J'avais de plus en plus de mal à esquiver le joli visage de ma voisine d'en face et de dissimuler ma distraction de la misère de mon voisin de droite. A moitié vautrée dans son banc, la jeune femme écarta légèrement les jambes, ce qui n'a pas manqué de ma faire tressaillir.

«Des voleurs, des voraces, c'est tout ce qu'ils sont tous», s'époumona-t-il. J'étais tiraillé entre la compassion que je devais montrer devant la misère de mon voisin et l'excitation du jeu de séduction qui s'est engagé avec ma voisine. Quand je la fixais du regard elle se dérobait et regardait ailleurs mais son sourire trahissait son jeu.

«Ils nous ont promis que la Tunisie après Ben Ali allait changer; on n'a rien vu jusque-là; pire : on a dégringolé, a renchéri mon voisin. Voyez nos conditions, ils nous ont courtisés pendant les élections et là ils nous tournent le dos. Je ne voterais plus jamais», a-t-il asséné, résigné et déterminé.

Le duel de séduction avec la jeune femme continua devenant de plus en plus franc. La lumière de l'extérieur, qui se posait sur elle par intermittence au gré des errements du fourgon, m'offrait l'occasion de scruter les courbes de son corps. Elle portait une vieille veste par-dessus une robe à pois en mousseline. Elle n'était ni élégante ni coquette mais son côté taquin et joueur lui donnait beaucoup de charme.

«Moi ma vie est derrière moi, me disait mon voisin, mais je suis de plus en plus inquiet pour mes enfants. Quel avenir les attend? J'ai surtout peur qu'un jour l'un d'entre eux me revienne dans un cercueil parce qu'il a jugé qu'il était mieux de se jeter dans la gueule de la mer pour s'exiler que de rester ici sans le sou et sans espoir. C'est peut-être dur et cru mais c'est notre triste réalité.»

«Tu descends où», me lança-t-elle?

Je ne trouvais pas les mots pour consoler mon voisin seul mon silence marquait ma compassion. Dans le banc d'en face on ne lésinait pas sur les moyens et les subterfuges pour enflammer l'atmosphère. Ma voisine, comme si elle connaissait mon faible pour les poitrines généreuses, feignant avoir chaud déboutonna sa robe laissant entrevoir le sillon qui sépare ses seins ronds et fermes.
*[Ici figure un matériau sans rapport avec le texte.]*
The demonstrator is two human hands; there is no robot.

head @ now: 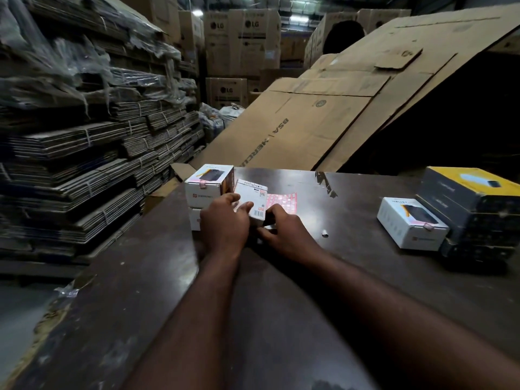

«Souvent, ajouta mon voisin, moi aussi je pense à brûler et à partir, mais ma foi en Dieu me retient et réfrène mes ardeurs. Que voulez-vous le désespoir est mauvais conseiller et il est difficile de tomber plus bas que là où nous sommes aujourd'hui. Quand on ne sait pas de quoi demain sera fait on ne peut plus espérer.»

Soudain, le fourgon s'arrêta subitement, le coup de frein brusque a failli me tordre le dos. Un gamin haut comme quatre pommes a ouvert la porte du fourgon invitant les passagers de Chotrana à descendre en leur réclamant sept cent francs. Mon voisin de droite, à qui l'arrêt du fourgon a coupé la chique, s'est levé m'a souhaité une bonne soirée et est parti, la matrone ainsi que d'autres passagers ont fait de même.

Dans le fourgon il ne restait que moi, la jeune femme et deux jeunes hommes qui roupillaient terrassés par leur dure journée de labeur. C'est là que je me suis retrouvé presque en tête-à-tête avec ma voisine joueuse. «Tu descends où, me lança-t-elle? Je ne sais pas, répondis-je, et toi tu descends où?» Elle sourit, et rétorqua: «Moi non plus je ne sais pas».

*Spectateur rigolard de la vie politique tunisienne.